The rainbow-spectrum of RNA secondary structures

TL;DR

This paper investigates the length distribution of rainbows in RNA secondary structures, revealing a dominant longest rainbow and a probabilistic distribution of shorter rainbows, with implications for RNA folding analysis.

Contribution

It provides a rigorous asymptotic analysis of rainbow lengths in RNA structures, including distribution laws and their biological relevance.

Findings

Existence of a unique longest rainbow of length at least n - O(n^{1/2})

Distribution of the longest rainbow converges to a discrete limit law

Rainbow lengths of fixed size follow a negative binomial distribution for large n

Abstract

In this paper we analyze the length-spectrum of rainbows in RNA secondary structures. A rainbow in a secondary structure is a maximal arc with respect to the partial order induced by nesting.
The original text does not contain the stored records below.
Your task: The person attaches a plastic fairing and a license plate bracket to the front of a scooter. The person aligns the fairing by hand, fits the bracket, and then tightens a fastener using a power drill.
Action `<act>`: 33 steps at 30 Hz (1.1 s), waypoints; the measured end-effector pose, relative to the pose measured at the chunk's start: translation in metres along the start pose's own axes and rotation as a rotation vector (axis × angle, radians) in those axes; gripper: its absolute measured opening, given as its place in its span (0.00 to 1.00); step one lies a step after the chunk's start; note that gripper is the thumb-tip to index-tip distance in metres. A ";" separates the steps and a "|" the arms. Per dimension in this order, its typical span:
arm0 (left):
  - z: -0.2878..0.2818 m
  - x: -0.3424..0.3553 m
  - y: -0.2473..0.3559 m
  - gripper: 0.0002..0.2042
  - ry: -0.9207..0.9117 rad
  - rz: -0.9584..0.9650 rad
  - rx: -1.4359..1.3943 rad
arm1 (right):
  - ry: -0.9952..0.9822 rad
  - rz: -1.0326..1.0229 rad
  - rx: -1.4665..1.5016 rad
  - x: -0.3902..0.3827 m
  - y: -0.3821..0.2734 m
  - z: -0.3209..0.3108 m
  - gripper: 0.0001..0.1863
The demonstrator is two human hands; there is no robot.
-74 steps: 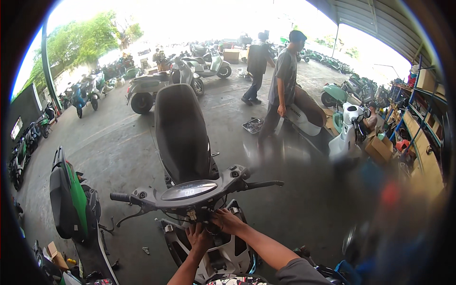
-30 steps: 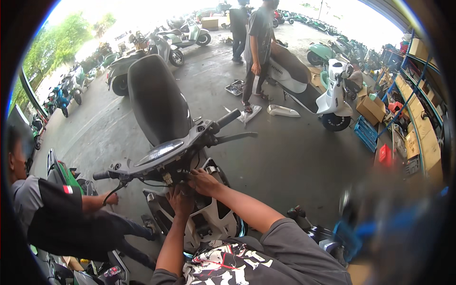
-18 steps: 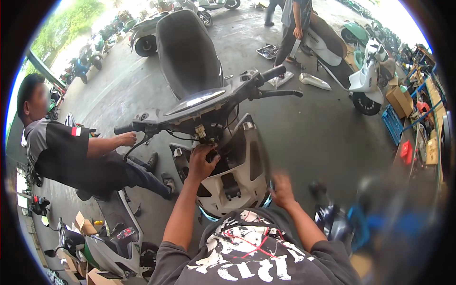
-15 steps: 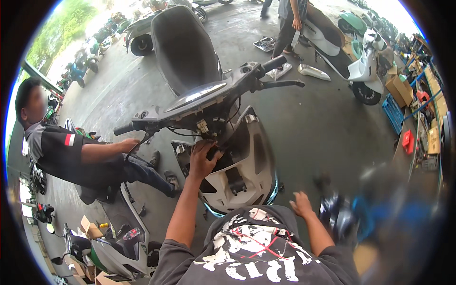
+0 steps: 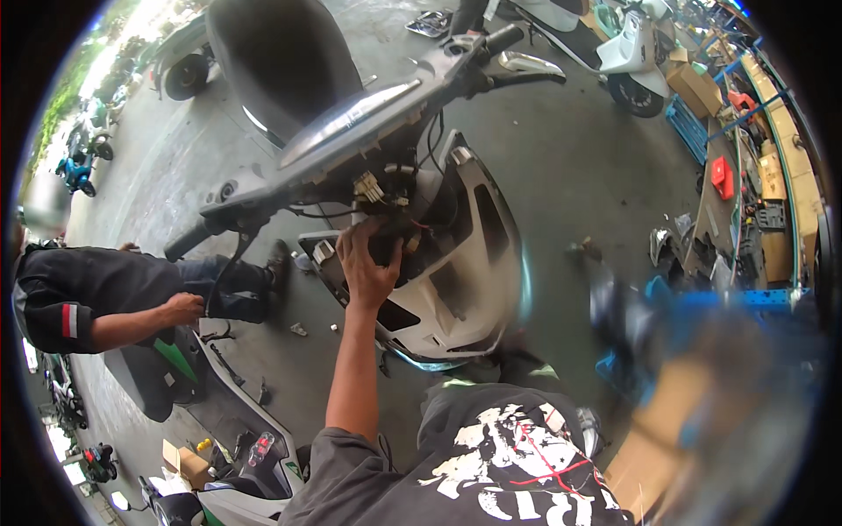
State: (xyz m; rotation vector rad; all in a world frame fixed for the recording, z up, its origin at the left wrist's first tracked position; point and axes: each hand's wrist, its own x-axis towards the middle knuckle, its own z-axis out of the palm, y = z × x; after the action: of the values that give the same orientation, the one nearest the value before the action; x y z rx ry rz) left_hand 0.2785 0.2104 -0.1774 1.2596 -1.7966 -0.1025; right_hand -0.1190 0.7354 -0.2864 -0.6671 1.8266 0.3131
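A partly stripped scooter stands in front of me, its handlebar (image 5: 351, 140) turned at a slant and its pale front panel (image 5: 474, 289) facing me. Below the handlebar, white wire connectors (image 5: 368, 187) and dark cables hang exposed. My left hand (image 5: 368, 263) reaches up into the gap under them, fingers and thumb curled round something dark by the steering column. What it grips is hidden behind the fingers. No part of my right hand shows now.
At the left a co-worker (image 5: 96, 294) stands beside another scooter (image 5: 237, 456). Farther right are a white scooter (image 5: 631, 53), a cardboard box (image 5: 695, 88), a blue crate (image 5: 684, 129) and a cluttered shelf holding a red box (image 5: 722, 178). Blurred parts and cardboard lie close on my right.
My view has swung to the right and closer to the scooter. My right hand has left the picture. My left hand stays under the connectors. The co-worker's head has turned or bent away.
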 end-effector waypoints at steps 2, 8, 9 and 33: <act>0.004 -0.001 -0.003 0.20 -0.013 0.024 0.019 | 0.030 0.007 0.077 -0.024 -0.005 0.007 0.23; 0.011 -0.003 -0.021 0.19 -0.081 -0.061 0.080 | 0.109 0.059 0.234 -0.083 0.031 0.038 0.23; -0.004 -0.002 -0.034 0.19 -0.052 -0.075 0.108 | 0.101 0.036 0.233 -0.079 0.033 0.035 0.23; 0.027 -0.264 0.171 0.20 -1.915 -0.162 0.217 | -0.544 0.152 1.112 -0.161 0.155 0.301 0.24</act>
State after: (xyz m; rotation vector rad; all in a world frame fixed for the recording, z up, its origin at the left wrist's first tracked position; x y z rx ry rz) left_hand 0.1556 0.4868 -0.2674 1.4847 -3.2092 -1.7220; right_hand 0.0626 1.0622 -0.2595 0.3185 1.2413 -0.3965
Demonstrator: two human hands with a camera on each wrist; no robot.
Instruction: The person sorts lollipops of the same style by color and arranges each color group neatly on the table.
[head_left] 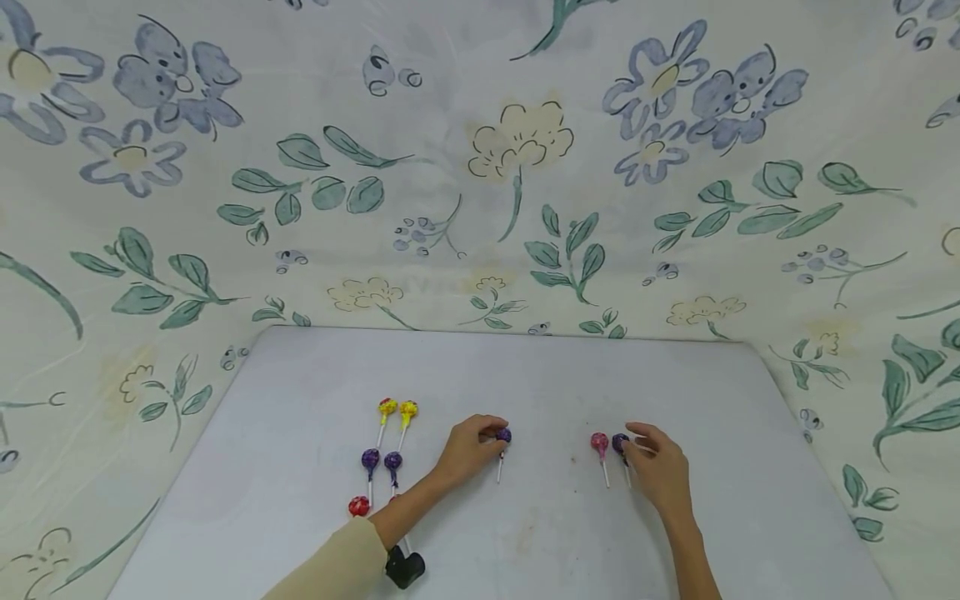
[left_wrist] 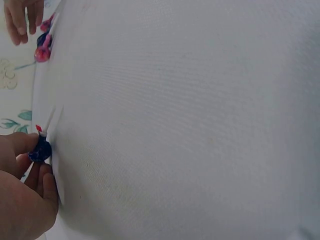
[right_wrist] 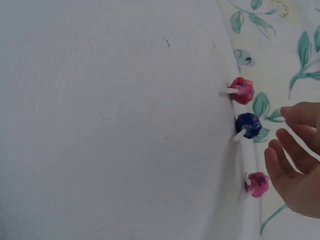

We show that there is a significant gap in this length-spectrum. We shall prove that there asymptotically almost surely exists a unique longest rainbow of length at least $n-O(n^{1/2})$ and that with high probability any other rainbow has finite length. We show that the distribution of the length of the longest rainbow converges to a discrete limit law and that, for finite $k$, the distribution of rainbows of length $k$, becomes for large $n$ a negative binomial distribution. We then put the results of this paper into context, comparing the analytical results with those observed in RNA minimum free energy structures, biological RNA structures and relate our findings to the sparsification of folding algorithms.